**Saved data entries**
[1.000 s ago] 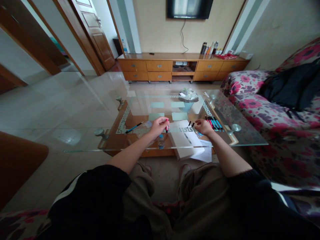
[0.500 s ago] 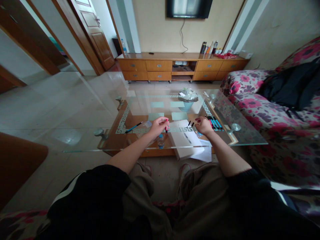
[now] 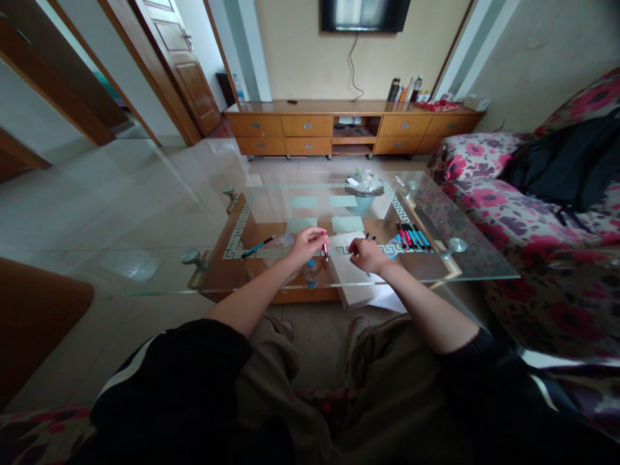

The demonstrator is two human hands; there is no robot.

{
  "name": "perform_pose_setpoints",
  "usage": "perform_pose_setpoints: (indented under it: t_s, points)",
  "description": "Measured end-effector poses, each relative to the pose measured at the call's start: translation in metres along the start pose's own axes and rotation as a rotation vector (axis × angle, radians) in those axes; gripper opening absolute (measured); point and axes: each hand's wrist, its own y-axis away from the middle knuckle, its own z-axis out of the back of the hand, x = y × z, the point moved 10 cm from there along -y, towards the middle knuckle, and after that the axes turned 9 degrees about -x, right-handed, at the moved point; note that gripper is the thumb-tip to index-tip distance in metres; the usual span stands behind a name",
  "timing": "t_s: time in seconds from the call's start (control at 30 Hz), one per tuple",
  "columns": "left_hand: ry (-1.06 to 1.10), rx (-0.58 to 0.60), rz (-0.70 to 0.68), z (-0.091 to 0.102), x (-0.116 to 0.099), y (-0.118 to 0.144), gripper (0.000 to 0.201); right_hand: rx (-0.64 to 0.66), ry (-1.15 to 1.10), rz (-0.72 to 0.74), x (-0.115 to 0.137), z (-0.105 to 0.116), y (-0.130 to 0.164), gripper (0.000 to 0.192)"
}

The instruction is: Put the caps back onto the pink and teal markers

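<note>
In the head view, the left hand [image 3: 307, 244] is over the near half of the glass counter [image 3: 227, 271], its fingers clamped on the upper part of a red pen [image 3: 325, 250], which points downward with a slight tilt toward the counter's near edge. The right hand [image 3: 368, 256] is just beside it, toward the counter's right edge, fingers bent inward; I cannot tell whether they meet or hold anything. Just past that hand, toward the far edge, two short black pieces [image 3: 373, 237] partly show. A row of red, blue and black pens [image 3: 415, 237] lies near the right edge, and a blue pen [image 3: 258, 247] lies slantwise toward the near left corner; any lettering on their barrels is too small to read. Through the glass, near the front edge, show a white box [image 3: 341, 279] and a blue-capped bottle [image 3: 310, 276], their print likewise unreadable. Beyond the far edge, bottles [image 3: 417, 89] stand on a wooden cabinet [image 3: 307, 126], their labels too small to make out.
</note>
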Motion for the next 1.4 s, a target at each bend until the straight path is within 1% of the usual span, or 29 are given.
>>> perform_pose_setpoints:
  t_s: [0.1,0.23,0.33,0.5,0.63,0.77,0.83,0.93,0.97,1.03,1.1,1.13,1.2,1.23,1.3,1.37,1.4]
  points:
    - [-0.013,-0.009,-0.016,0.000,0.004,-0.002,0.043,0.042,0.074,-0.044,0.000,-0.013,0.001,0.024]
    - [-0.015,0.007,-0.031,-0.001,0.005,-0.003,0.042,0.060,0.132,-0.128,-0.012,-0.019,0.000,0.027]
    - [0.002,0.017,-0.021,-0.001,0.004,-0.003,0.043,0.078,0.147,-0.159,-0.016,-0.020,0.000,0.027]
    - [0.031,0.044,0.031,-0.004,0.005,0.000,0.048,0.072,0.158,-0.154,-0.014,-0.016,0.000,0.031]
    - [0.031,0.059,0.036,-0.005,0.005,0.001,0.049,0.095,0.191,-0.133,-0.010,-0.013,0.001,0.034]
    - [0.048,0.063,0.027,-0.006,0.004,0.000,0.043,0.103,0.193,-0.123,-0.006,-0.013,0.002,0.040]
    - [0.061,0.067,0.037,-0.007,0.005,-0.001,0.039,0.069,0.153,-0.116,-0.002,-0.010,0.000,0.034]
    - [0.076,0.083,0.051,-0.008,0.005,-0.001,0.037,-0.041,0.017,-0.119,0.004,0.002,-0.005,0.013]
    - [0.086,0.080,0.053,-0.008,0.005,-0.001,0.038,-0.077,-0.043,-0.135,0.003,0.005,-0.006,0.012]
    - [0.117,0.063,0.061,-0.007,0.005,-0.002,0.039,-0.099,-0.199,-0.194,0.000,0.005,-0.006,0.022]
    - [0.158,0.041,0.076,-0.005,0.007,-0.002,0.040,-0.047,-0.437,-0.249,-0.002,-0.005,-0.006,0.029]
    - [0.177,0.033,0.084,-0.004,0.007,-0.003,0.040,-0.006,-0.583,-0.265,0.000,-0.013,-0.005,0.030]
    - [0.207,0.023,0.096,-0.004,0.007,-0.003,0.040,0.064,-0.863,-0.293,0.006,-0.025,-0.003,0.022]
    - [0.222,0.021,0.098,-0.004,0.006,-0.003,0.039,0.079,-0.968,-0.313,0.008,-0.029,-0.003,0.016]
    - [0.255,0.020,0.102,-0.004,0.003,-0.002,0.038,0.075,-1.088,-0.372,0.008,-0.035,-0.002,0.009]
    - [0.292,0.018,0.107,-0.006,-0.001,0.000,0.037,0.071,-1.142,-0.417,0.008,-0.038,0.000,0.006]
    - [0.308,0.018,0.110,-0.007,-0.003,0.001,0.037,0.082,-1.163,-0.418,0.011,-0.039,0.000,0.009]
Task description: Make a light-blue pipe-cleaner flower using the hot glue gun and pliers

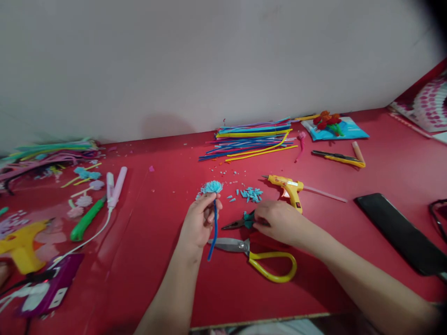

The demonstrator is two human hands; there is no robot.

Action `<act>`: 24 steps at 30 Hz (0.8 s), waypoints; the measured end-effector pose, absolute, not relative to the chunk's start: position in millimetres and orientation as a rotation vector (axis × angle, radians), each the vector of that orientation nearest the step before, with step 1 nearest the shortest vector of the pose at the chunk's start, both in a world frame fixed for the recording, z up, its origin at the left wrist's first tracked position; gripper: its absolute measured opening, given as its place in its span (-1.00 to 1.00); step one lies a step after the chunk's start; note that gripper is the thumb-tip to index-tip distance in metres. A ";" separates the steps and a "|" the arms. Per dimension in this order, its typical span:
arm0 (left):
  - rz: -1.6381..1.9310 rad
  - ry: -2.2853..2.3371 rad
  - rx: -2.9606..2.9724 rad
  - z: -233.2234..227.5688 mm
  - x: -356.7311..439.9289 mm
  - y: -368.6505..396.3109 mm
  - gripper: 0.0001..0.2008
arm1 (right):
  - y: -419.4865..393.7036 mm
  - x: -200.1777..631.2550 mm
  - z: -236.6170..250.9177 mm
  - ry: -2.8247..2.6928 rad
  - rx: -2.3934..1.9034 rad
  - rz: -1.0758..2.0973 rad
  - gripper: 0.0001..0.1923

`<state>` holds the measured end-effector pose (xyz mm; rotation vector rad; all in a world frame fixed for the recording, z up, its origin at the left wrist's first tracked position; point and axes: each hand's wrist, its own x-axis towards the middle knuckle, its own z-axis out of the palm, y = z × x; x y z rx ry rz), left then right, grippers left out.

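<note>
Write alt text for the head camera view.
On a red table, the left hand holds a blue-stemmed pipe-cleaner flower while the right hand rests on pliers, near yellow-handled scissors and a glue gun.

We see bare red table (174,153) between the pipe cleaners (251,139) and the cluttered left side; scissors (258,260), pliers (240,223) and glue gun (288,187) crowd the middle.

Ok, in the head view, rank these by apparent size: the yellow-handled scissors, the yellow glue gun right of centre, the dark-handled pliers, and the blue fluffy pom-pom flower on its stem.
1. Yellow-handled scissors, clearly largest.
2. Yellow glue gun and blue fluffy pom-pom flower with its stem: similar length, not ranked.
3. Dark-handled pliers: look smallest, though the right hand covers their handles, so unsure.
</note>
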<state>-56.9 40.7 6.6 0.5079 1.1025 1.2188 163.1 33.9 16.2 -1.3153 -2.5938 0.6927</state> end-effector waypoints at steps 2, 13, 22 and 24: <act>1.203 1.095 0.511 6.0 -54.8 40.3 -0.84 | 20.0 157.5 23.9 -2.669 -1.305 0.632 -0.91; 1.205 1.045 0.457 8.2 -49.9 41.3 -0.85 | 47.9 230.6 2.9 -2.092 -2.225 0.221 -0.65; 1.134 0.977 0.350 13.6 -36.6 35.7 -0.91 | 65.9 237.7 -15.2 -1.641 -1.795 0.984 -0.55; 1.120 0.974 0.352 13.9 -35.2 33.7 -0.91 | 62.2 232.8 -4.7 -1.523 -1.634 1.159 -0.51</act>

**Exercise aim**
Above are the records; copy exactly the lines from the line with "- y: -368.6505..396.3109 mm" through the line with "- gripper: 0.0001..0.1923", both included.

**Result of the task**
  - y: -368.6505..396.3109 mm
  - gripper: 0.0001..0.2008
arm1 (right):
  - y: -419.4865..393.7036 mm
  - x: -200.1777..631.2550 mm
  - z: -236.6170..250.9177 mm
  - ry: -2.8247..2.6928 rad
  - rx: -2.3934..1.9034 rad
  - rz: -1.0758..2.0973 rad
  - gripper: 0.0001..0.1923

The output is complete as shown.